» DIRECTIONS
Provide the records once more, identical to the original.

Start of INFORMATION SUPPLIED

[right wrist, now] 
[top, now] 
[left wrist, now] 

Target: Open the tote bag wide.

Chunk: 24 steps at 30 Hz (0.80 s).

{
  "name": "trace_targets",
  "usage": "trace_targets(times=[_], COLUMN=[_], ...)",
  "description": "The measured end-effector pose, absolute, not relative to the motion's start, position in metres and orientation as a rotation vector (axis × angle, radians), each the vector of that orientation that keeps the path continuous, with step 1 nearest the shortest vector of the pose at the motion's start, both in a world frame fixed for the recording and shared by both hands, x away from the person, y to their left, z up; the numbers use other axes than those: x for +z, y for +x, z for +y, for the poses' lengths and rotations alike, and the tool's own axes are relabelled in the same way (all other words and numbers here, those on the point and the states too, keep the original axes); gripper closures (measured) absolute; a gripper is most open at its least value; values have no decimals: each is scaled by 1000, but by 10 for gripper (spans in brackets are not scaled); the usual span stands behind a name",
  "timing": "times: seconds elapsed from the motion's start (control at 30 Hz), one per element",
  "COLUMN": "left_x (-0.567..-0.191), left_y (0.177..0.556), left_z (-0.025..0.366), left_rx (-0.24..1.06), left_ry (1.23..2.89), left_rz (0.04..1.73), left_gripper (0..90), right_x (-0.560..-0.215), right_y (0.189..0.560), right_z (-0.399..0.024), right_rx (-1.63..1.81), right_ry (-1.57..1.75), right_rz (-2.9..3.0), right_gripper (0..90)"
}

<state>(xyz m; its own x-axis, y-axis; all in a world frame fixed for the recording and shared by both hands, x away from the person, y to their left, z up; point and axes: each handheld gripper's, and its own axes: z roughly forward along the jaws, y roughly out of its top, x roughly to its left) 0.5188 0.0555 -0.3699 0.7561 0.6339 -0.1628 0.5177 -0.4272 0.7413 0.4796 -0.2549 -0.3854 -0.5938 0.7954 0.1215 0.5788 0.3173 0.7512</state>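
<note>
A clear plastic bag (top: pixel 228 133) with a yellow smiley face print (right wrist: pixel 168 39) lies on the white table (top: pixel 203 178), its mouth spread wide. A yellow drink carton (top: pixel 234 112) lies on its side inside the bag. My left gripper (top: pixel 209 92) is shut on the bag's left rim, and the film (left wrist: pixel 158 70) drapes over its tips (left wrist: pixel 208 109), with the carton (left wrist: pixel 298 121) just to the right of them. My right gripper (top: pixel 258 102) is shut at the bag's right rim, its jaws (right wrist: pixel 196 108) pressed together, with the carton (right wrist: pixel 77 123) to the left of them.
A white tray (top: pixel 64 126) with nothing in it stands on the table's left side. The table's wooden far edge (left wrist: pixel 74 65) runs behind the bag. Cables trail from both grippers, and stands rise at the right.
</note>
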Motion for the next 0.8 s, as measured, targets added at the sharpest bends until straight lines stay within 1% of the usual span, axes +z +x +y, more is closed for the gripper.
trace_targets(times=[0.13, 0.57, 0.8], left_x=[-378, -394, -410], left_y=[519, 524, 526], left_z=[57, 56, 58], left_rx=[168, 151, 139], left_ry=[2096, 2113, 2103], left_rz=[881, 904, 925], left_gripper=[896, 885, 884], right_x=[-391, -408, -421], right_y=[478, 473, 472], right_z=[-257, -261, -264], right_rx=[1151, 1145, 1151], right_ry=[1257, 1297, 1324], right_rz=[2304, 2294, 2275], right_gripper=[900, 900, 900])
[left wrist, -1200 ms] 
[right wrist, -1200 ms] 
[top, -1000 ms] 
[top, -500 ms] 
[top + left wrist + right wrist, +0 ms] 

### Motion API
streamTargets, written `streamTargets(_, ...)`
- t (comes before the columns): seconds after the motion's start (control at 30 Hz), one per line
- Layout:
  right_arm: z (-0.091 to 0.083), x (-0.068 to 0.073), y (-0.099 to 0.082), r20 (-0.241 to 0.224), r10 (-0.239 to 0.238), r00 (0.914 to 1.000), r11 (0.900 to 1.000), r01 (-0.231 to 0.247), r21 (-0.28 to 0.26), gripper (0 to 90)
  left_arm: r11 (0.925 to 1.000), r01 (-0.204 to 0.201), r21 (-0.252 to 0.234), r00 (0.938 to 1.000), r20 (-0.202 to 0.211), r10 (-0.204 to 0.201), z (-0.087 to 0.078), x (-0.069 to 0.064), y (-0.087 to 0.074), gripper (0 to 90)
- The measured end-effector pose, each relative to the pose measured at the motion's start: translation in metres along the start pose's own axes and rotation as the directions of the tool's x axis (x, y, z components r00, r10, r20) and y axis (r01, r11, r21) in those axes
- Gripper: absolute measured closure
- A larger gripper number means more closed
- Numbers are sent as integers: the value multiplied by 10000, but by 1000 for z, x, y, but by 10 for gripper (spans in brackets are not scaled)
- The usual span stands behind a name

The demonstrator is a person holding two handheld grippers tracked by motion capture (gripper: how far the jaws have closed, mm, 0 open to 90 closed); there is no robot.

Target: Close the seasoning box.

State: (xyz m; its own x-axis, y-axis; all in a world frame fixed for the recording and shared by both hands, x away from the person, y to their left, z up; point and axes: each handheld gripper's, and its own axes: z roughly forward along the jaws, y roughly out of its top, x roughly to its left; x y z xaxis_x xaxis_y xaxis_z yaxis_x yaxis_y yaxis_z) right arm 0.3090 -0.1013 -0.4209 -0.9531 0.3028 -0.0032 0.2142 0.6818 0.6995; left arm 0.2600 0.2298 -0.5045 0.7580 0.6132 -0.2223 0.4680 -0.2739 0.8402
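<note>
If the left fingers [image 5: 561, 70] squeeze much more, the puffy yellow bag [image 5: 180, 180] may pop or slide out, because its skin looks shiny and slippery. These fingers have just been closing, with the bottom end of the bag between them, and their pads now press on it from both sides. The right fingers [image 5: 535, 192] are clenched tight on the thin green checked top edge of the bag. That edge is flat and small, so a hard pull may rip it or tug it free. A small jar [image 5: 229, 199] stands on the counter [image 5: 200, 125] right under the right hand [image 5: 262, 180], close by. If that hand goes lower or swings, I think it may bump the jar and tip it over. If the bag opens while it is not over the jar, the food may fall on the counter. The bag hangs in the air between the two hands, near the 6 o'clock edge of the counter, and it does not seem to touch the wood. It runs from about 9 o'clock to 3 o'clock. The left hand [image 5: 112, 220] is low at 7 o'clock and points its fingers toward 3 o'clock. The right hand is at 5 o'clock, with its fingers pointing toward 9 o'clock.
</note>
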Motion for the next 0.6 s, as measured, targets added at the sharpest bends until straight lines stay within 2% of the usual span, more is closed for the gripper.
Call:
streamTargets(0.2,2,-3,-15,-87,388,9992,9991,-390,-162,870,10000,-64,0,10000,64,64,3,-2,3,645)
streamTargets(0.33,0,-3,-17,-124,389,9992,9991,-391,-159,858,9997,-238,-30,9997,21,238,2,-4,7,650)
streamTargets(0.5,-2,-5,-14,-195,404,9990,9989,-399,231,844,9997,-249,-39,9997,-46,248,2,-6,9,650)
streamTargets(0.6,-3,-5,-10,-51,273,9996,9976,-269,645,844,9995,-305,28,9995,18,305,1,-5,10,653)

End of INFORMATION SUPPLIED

» OUTPUT
[right wrist, now] 
[top, now] 
[left wrist, now] 

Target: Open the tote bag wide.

Chunk: 24 steps at 30 Hz (0.80 s).

{
  "name": "trace_targets",
  "usage": "trace_targets(times=[_], COLUMN=[_], ...)",
  "description": "The measured end-effector pose, absolute, not relative to the motion's start, position in metres and orientation as a rotation vector (axis × angle, radians), each the vector of that orientation that keeps the path continuous, with step 1 nearest the shortest vector of the pose at the motion's start, both in a world frame fixed for the recording and shared by both hands, x away from the person, y to their left, z up; the numbers use other axes than those: x for +z, y for +x, z for +y, for the poses' lengths and rotations alike, and the tool's own axes are relabelled in the same way (all other words and numbers here, those on the point and the states too, keep the original axes); gripper closures (measured) absolute; a gripper is most open at its least value; values have no decimals: each is scaled by 1000, but by 10 for gripper (spans in brackets are not scaled); the usual span stands behind a name",
  "timing": "times: seconds elapsed from the motion's start (control at 30 Hz), one per element",
  "COLUMN": "left_x (-0.567..-0.191), left_y (0.177..0.556), left_z (-0.025..0.366), left_rx (-0.24..1.06), left_ry (1.23..2.89), left_rz (0.04..1.73), left_gripper (0..90), right_x (-0.560..-0.215), right_y (0.189..0.560), right_z (-0.399..0.024), right_rx (-1.63..1.81), right_ry (-1.57..1.75), right_rz (-2.9..3.0), right_gripper (0..90)"
}

<state>(xyz m; its own x-axis, y-axis; all in a world frame fixed for the recording and shared by both hands, x away from the person, y to their left, z up; point and axes: each handheld gripper's, and its own axes: z roughly forward along the jaws, y roughly out of its top, x roughly to its left) 0.5188 0.0555 -0.3699 0.7561 0.6339 -0.1628 0.5177 -0.4272 0.7413 0.4796 -0.2549 -0.3854 -0.5938 0.7954 0.1215 0.5788 0.3173 0.7512</state>
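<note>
A clear plastic bag (top: pixel 228 133) with a yellow smiley face print (right wrist: pixel 168 39) lies on the white table (top: pixel 203 178), its mouth spread wide. A yellow drink carton (top: pixel 234 112) lies on its side inside the bag. My left gripper (top: pixel 209 92) is shut on the bag's left rim, and the film (left wrist: pixel 158 70) drapes over its tips (left wrist: pixel 208 109), with the carton (left wrist: pixel 298 121) just to the right of them. My right gripper (top: pixel 258 102) is shut at the bag's right rim, its jaws (right wrist: pixel 196 108) pressed together, with the carton (right wrist: pixel 77 123) to the left of them.
A white tray (top: pixel 64 126) with nothing in it stands on the table's left side. The table's wooden far edge (left wrist: pixel 74 65) runs behind the bag. Cables trail from both grippers, and stands rise at the right.
</note>
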Motion for the next 0.8 s, as measured, targets added at the sharpest bends until straight lines stay within 1% of the usual span, axes +z +x +y, more is closed for the gripper.
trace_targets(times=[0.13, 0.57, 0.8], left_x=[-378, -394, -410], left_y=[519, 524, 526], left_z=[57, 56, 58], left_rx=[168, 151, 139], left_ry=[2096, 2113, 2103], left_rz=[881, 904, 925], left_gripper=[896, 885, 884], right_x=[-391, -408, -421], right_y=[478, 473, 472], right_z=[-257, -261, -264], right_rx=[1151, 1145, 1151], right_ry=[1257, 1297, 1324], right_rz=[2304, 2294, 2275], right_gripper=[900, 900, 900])
[left wrist, -1200 ms] 
[right wrist, -1200 ms] 
[top, -1000 ms] 
[top, -500 ms] 
[top + left wrist + right wrist, +0 ms] 

### Motion API
streamTargets, written `streamTargets(_, ...)`
- t (comes before the columns): seconds after the motion's start (control at 30 Hz), one per line
- Layout:
  right_arm: z (-0.091 to 0.083), x (-0.068 to 0.073), y (-0.099 to 0.082), r20 (-0.241 to 0.224), r10 (-0.239 to 0.238), r00 (0.914 to 1.000), r11 (0.900 to 1.000), r01 (-0.231 to 0.247), r21 (-0.28 to 0.26), gripper (0 to 90)
  left_arm: r11 (0.925 to 1.000), r01 (-0.204 to 0.201), r21 (-0.252 to 0.234), r00 (0.938 to 1.000), r20 (-0.202 to 0.211), r10 (-0.204 to 0.201), z (-0.087 to 0.078), x (-0.069 to 0.064), y (-0.087 to 0.074), gripper (0 to 90)
- The measured end-effector pose, each relative to the pose measured at the motion's start: translation in metres along the start pose's own axes and rotation as the directions of the tool's x axis (x, y, z components r00, r10, r20) and y axis (r01, r11, r21) in those axes
- Gripper: absolute measured closure
- A larger gripper number means more closed
- Numbers are sent as integers: the value multiplied by 10000, but by 1000 for z, x, y, but by 10 for gripper (spans in brackets are not scaled)
- The usual span stands behind a name

The demonstrator is a person holding two handheld grippers tracked by motion capture (gripper: how far the jaws have closed, mm, 0 open to 90 closed); there is no robot.

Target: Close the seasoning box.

State: (xyz m; its own x-axis, y-axis; all in a world frame fixed for the recording and shared by both hands, x away from the person, y to their left, z up; point and axes: each handheld gripper's, and its own axes: z roughly forward along the jaws, y roughly out of its top, x roughly to its left; x y z xaxis_x xaxis_y xaxis_z yaxis_x yaxis_y yaxis_z) right arm 0.3090 -0.1013 -0.4209 -0.9531 0.3028 -0.0032 0.2142 0.6818 0.6995; left arm 0.2600 0.2298 -0.5045 0.7580 0.6132 -0.2223 0.4680 -0.2739 0.8402
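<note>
If the left fingers [image 5: 561, 70] squeeze much more, the puffy yellow bag [image 5: 180, 180] may pop or slide out, because its skin looks shiny and slippery. These fingers have just been closing, with the bottom end of the bag between them, and their pads now press on it from both sides. The right fingers [image 5: 535, 192] are clenched tight on the thin green checked top edge of the bag. That edge is flat and small, so a hard pull may rip it or tug it free. A small jar [image 5: 229, 199] stands on the counter [image 5: 200, 125] right under the right hand [image 5: 262, 180], close by. If that hand goes lower or swings, I think it may bump the jar and tip it over. If the bag opens while it is not over the jar, the food may fall on the counter. The bag hangs in the air between the two hands, near the 6 o'clock edge of the counter, and it does not seem to touch the wood. It runs from about 9 o'clock to 3 o'clock. The left hand [image 5: 112, 220] is low at 7 o'clock and points its fingers toward 3 o'clock. The right hand is at 5 o'clock, with its fingers pointing toward 9 o'clock.
</note>
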Motion for the next 0.6 s, as measured, targets added at the sharpest bends until straight lines stay within 2% of the usual span, more is closed for the gripper.
Call:
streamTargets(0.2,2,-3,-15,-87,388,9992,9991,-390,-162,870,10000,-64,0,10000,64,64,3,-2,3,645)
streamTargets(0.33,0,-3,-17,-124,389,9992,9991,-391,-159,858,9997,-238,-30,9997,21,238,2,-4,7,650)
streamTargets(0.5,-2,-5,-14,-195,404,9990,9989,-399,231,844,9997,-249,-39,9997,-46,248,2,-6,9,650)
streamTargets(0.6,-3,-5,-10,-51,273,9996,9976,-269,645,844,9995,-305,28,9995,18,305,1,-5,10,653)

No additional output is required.